Slips that pass in the night
You say 'potato' and I say 'potatoe,' and other political gems.
If I asked you who said, "It depends on what the meaning of the word 'is' is," or who said, "Trees cause more pollution than automobiles," I imagine you'd have less trouble than if I asked you about some high policy statement by President Clinton or President Reagan. It is remarkable how simple sentences, even phrases, can stick to political leaders, often to their embarrassment.
I learned this on my first American political assignment in 1966, covering Gov. George Romney's resounding reelection victory in Michigan.
This made him the instant front-runner for the Republican presidential nomination in 1968.
But, then, in September 1967, criticizing President Johnson's policy on Vietnam, Romney said he had returned from a trip there having experienced "the greatest brainwashing that anyone can get." That brainwashing image appalled many voters and it may have cost Romney the nomination to Richard Nixon.

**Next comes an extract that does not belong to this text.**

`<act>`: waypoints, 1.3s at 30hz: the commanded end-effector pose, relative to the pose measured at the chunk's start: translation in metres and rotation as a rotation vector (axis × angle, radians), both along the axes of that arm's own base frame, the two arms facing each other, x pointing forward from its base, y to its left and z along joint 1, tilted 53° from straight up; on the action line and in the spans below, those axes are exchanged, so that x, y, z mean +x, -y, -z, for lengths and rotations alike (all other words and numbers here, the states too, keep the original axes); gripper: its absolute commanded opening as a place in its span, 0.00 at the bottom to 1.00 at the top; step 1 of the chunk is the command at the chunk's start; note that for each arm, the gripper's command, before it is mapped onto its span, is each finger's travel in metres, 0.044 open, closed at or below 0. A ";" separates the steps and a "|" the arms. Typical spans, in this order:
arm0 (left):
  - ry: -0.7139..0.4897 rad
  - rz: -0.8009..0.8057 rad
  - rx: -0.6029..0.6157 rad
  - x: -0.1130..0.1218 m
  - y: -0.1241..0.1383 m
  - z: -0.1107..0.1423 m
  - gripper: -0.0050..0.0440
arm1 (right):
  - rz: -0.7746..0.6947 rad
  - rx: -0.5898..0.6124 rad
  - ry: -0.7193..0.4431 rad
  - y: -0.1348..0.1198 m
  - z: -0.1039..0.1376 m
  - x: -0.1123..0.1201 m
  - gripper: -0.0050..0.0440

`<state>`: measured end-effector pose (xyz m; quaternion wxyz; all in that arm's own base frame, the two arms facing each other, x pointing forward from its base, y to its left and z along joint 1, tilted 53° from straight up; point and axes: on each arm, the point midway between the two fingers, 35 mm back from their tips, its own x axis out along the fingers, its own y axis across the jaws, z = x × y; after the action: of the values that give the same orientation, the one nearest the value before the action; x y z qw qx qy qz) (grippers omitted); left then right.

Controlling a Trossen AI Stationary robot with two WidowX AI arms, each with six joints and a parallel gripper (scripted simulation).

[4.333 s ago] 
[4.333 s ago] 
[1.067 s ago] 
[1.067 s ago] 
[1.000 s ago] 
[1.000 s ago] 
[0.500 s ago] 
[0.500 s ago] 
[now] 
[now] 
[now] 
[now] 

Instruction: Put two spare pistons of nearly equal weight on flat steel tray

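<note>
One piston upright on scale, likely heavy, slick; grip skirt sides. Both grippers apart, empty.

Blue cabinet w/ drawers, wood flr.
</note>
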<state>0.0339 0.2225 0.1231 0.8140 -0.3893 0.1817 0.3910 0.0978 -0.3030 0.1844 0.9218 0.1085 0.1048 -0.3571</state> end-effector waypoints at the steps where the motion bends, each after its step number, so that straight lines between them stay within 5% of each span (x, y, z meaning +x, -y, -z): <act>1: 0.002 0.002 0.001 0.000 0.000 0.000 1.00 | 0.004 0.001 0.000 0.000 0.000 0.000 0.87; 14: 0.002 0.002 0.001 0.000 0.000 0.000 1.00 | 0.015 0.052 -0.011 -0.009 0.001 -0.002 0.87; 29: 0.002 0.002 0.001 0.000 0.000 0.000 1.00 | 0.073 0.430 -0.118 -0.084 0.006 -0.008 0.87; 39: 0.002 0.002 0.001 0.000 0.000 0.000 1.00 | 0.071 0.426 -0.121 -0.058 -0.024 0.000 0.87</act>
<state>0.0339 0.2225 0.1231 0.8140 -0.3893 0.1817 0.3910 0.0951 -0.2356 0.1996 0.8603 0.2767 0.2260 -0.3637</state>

So let me try you out on a few quotes that have resounded through history:
"Extremism in the defense of liberty is no vice, moderation in the pursuit of justice is no virtue."
Give up? That was Sen. Barry Goldwater, nominated for president in 1964.

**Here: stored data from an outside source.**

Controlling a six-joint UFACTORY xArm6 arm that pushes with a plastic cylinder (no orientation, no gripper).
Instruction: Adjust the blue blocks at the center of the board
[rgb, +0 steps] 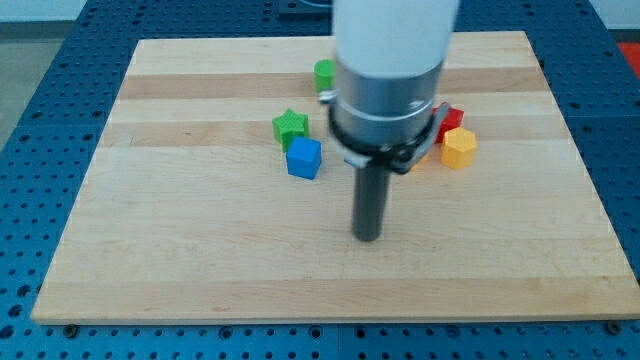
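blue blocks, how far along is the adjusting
Done: the blue cube sits near the board's centre, beside the green star. In hand: my tip rests below and right of the cube, apart from it. Left: any second blue block is hidden behind the arm, so I cannot confirm it.

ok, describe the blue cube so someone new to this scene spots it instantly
Start at the wooden board and find the big white and grey arm over its middle. Just to the view's left of the dark rod sits the blue cube, up and left of my tip. It touches a green star above it and is the only fully visible blue block.
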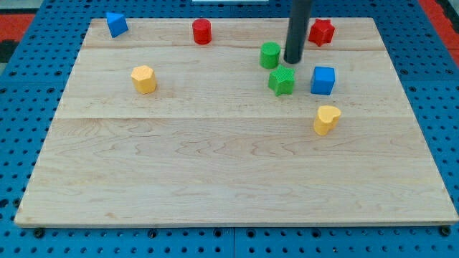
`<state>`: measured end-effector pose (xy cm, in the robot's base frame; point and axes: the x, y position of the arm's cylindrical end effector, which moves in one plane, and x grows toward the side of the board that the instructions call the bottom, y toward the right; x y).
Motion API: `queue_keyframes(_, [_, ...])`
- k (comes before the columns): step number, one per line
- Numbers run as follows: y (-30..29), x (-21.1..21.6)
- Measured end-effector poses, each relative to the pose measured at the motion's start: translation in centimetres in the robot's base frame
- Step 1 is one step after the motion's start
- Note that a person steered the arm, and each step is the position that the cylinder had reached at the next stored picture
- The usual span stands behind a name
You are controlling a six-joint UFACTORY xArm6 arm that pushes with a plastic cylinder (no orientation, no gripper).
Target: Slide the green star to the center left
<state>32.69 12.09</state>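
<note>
The green star (282, 81) lies on the wooden board (215, 158) right of centre near the view's top. My tip (292, 60) is just above and slightly right of it, close but apart. A green cylinder (270, 55) stands just left of my tip. A blue cube (323, 80) sits right of the star.
A red star-like block (322, 32) is at the top right, a red cylinder (202, 31) at top centre, a blue block (116, 24) at top left. A yellow hexagonal block (143, 79) sits at the left, a yellow heart-like block (326, 119) below the blue cube.
</note>
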Motion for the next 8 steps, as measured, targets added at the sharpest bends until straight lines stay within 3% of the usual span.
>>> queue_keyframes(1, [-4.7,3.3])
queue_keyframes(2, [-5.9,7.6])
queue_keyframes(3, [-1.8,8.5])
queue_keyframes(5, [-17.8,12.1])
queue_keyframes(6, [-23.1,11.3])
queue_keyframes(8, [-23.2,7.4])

"There is no Soviet domination of Eastern Europe." (President Gerald Ford, debating candidate Jimmy Carter in 1976.)
"I've looked on a lot of women with lust, I've committed adultery in my heart many times." (Candidate Carter, interviewed by Playboy magazine the same year.)

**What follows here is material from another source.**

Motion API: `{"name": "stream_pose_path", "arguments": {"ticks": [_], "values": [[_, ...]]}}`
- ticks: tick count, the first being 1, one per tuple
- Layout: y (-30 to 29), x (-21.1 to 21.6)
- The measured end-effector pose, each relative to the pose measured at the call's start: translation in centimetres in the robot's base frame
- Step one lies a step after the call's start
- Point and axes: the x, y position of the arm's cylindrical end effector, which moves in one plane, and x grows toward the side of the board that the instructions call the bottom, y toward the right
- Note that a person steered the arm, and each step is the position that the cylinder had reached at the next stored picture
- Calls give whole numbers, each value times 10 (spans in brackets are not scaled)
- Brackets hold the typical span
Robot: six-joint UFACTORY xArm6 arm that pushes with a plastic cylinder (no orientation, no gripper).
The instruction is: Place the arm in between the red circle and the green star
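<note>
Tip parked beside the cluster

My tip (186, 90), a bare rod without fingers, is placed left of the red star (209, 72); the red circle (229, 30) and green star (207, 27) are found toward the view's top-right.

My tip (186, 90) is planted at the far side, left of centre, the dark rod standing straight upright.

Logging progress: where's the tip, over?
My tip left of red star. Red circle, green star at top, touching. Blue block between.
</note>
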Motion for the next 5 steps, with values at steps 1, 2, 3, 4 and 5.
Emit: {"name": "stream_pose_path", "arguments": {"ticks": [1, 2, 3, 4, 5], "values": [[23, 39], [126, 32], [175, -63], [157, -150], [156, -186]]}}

"If you've seen one city slum, you've seen them all." (Spiro Agnew, Nixon's running mate in 1968.)
And then a couple of single words that ended up in the political hall of fame. "Potato." Vice President Dan Quayle spelled it with an "e," correcting a student in a spelling bee.
"Brooklyn" Dodgers. That was candidate Bob Dole in 1996 in California congratulating the team on a no-hit game and forgetting that it had been the Los Angeles Dodgers since 1958.
And, finally, "Grecian" and "Kosovarian." I don't need to tell you who that was, especially since he now looks much better on foreign policy.
Slips that pass in the night, slips that would have been less consequential before TV, but slips that now have a way of becoming memorable.